### The problem
Every line in the listing below from the one with "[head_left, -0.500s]" through the one with "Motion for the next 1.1" is to be reproduced exactly, both ends included; leave out the rest.

•••••

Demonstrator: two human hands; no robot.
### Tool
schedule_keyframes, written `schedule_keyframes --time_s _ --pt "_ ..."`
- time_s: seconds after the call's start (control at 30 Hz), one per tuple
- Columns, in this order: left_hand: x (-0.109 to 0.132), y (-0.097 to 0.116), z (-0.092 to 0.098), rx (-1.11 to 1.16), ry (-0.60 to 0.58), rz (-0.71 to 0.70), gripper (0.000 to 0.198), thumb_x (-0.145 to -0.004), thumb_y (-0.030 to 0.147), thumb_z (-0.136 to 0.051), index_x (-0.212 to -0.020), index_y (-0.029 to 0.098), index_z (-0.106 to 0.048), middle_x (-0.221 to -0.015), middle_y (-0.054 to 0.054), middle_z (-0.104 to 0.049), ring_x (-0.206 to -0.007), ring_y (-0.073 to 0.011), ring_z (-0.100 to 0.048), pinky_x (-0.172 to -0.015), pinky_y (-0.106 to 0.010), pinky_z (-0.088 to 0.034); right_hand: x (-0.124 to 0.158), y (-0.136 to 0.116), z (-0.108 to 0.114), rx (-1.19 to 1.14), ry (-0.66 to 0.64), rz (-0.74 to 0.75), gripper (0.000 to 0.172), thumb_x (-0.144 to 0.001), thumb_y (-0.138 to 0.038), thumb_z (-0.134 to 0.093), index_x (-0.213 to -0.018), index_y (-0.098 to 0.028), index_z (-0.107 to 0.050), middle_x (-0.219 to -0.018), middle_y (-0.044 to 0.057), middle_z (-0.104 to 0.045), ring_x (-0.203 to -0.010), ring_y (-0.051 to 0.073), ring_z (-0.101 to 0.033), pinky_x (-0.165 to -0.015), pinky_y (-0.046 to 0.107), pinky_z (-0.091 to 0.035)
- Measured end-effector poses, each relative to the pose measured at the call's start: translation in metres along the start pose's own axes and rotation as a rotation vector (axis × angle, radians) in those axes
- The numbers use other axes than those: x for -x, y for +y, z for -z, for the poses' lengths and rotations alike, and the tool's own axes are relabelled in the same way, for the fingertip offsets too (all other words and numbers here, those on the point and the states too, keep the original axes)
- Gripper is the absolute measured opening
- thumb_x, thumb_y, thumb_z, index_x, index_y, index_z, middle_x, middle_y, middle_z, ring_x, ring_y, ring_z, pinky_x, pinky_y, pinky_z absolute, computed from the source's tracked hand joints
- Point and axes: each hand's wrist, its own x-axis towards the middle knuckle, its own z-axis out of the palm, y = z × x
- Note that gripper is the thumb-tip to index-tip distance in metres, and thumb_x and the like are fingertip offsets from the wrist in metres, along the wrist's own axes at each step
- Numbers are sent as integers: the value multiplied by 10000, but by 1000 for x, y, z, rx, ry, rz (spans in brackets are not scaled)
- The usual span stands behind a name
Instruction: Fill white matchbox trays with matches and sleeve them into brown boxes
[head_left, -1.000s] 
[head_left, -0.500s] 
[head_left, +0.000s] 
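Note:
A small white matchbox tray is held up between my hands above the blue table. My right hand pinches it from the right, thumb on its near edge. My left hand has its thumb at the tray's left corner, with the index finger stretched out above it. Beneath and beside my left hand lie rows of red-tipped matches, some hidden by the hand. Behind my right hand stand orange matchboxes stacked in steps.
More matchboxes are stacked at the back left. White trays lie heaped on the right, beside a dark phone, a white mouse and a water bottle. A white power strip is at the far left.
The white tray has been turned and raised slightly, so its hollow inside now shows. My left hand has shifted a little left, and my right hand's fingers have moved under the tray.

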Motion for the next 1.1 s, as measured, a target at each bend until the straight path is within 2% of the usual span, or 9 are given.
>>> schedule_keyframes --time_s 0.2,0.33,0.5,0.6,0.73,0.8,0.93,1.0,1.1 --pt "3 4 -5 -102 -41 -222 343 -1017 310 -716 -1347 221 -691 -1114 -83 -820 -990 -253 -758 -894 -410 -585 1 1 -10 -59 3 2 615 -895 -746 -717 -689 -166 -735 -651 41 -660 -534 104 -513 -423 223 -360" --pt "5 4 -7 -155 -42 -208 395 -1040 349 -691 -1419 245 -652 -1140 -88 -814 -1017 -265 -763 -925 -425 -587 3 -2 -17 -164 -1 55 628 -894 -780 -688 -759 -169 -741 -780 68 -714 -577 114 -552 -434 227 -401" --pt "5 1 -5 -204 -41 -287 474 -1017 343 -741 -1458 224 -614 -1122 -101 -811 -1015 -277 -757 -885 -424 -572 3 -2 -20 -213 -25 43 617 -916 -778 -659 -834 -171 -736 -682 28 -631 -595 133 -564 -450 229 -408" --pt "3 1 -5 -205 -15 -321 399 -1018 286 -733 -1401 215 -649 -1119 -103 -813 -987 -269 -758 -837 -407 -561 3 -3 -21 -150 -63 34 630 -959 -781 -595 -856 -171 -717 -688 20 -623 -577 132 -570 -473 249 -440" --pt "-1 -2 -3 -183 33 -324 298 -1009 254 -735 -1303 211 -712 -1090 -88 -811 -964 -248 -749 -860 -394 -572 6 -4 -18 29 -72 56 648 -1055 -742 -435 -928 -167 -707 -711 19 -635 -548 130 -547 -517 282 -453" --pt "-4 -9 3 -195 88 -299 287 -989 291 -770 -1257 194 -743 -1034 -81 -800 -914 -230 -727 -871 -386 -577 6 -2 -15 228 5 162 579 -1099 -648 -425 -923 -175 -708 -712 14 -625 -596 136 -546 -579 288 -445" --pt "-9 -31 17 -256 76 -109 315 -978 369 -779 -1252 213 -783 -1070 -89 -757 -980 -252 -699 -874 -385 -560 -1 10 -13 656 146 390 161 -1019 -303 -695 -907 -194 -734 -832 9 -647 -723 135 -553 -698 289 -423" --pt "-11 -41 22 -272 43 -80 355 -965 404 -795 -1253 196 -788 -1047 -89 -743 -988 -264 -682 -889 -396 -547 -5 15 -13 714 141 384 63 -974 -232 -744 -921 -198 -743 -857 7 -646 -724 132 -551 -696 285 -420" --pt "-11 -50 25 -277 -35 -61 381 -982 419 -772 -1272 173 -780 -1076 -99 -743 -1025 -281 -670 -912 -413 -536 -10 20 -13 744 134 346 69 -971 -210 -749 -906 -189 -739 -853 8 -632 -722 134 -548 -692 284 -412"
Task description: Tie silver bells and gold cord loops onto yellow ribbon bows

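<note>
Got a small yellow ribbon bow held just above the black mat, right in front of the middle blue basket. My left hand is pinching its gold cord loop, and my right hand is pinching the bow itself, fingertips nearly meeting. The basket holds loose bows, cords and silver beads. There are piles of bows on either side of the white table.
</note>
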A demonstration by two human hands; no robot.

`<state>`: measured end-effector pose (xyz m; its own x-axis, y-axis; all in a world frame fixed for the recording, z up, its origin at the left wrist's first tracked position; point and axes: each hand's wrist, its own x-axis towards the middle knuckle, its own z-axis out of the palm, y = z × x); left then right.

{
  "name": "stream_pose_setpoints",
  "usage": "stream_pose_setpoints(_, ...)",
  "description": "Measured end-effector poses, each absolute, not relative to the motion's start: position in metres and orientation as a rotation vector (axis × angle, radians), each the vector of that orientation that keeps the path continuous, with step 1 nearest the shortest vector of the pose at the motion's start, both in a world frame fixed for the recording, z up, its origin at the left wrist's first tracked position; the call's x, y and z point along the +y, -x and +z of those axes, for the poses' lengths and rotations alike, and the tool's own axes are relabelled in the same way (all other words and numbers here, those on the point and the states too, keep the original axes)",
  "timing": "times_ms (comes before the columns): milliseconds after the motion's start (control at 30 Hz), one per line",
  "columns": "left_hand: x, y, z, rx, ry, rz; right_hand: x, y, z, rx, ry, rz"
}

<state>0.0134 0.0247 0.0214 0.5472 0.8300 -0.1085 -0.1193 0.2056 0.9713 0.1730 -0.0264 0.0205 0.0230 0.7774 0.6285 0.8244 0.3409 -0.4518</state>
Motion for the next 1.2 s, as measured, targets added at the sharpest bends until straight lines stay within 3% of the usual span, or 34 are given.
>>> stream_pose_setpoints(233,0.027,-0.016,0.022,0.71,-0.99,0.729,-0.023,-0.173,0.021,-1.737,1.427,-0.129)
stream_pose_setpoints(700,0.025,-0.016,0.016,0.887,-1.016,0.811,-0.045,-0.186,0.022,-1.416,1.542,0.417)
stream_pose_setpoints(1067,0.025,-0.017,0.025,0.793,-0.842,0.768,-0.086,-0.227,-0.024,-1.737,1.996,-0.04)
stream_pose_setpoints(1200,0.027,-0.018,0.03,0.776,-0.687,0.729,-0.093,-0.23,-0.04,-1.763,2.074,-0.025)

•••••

### Output for this task
[head_left, -0.500s] 
[head_left, +0.000s] 
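Note:
A small white matchbox tray is held up between my hands above the blue table. My right hand pinches it from the right, thumb on its near edge. My left hand has its thumb at the tray's left corner, with the index finger stretched out above it. Beneath and beside my left hand lie rows of red-tipped matches, some hidden by the hand. Behind my right hand stand orange matchboxes stacked in steps.
More matchboxes are stacked at the back left. White trays lie heaped on the right, beside a dark phone, a white mouse and a water bottle. A white power strip is at the far left.
The white tray has been turned and raised slightly, so its hollow inside now shows. My left hand has shifted a little left, and my right hand's fingers have moved under the tray.
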
Motion for the next 1.1 s, as measured, a target at each bend until the straight path is within 2% of the usual span, or 9 are given.

The exercise is complete as it stands.